In the fourth embodiment, an example of three-stage delay execution is shown using 1 and 3 as boundary values of the delay execution flag 22 for performing delay execution in stages. However, the present invention is not limited to this. Instead, the boundary value of the delayed execution flag 22 and the number of divisions of delayed execution may be defined according to the information processing apparatus to be applied. Also, regarding the timeout time of the system initialization delay execution task 11 when performing delayed execution in stages, an individual timeout time may be set for each stage or may be dynamically changed.
In the fourth embodiment, an example of waiting for a time-based timeout is shown as a waiting method for the system initialization delayed execution task 11 when performing delayed execution in stages. However, the present invention is not limited to this. The waiting may be canceled in response to some event notification other than the time.
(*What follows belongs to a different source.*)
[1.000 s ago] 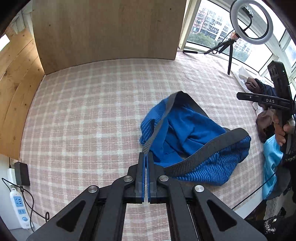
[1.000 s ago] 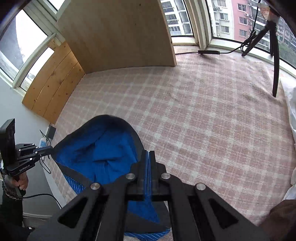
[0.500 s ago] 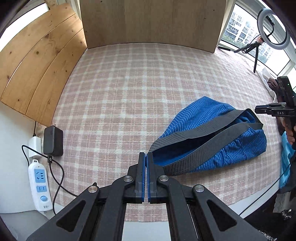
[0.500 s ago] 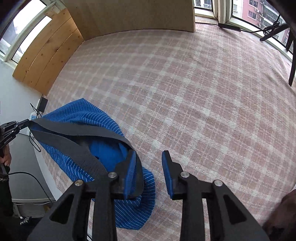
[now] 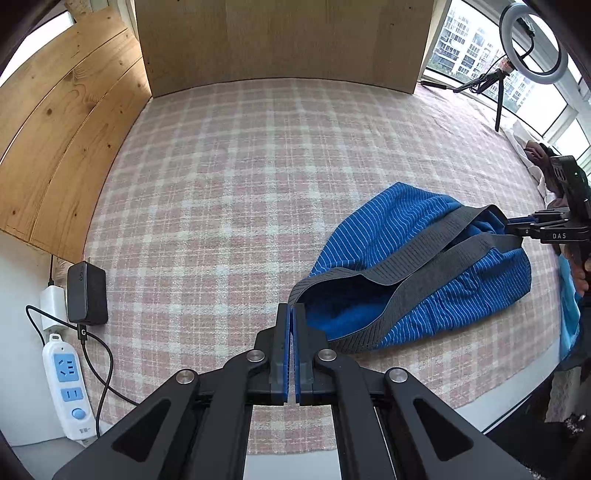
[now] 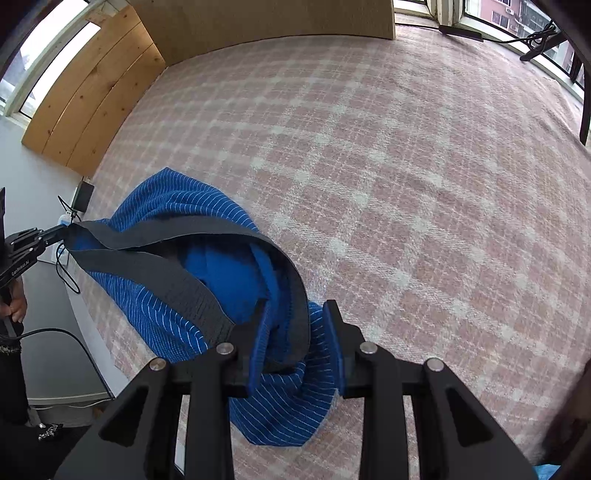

  Furthermore, in the fourth embodiment, the initialization function 30 and the task 31 are assumed to be user programs (functional module groups developed by the user) such as applications and middleware (libraries) installed in the information processing apparatus. For example, the system initialization processing task 10, the system initialization delay execution task 11, and the system termination processing task 12 are realized as system tasks in the OS, and then the OS function module and various hardware devices are installed. You may apply to the device driver etc. which are control software.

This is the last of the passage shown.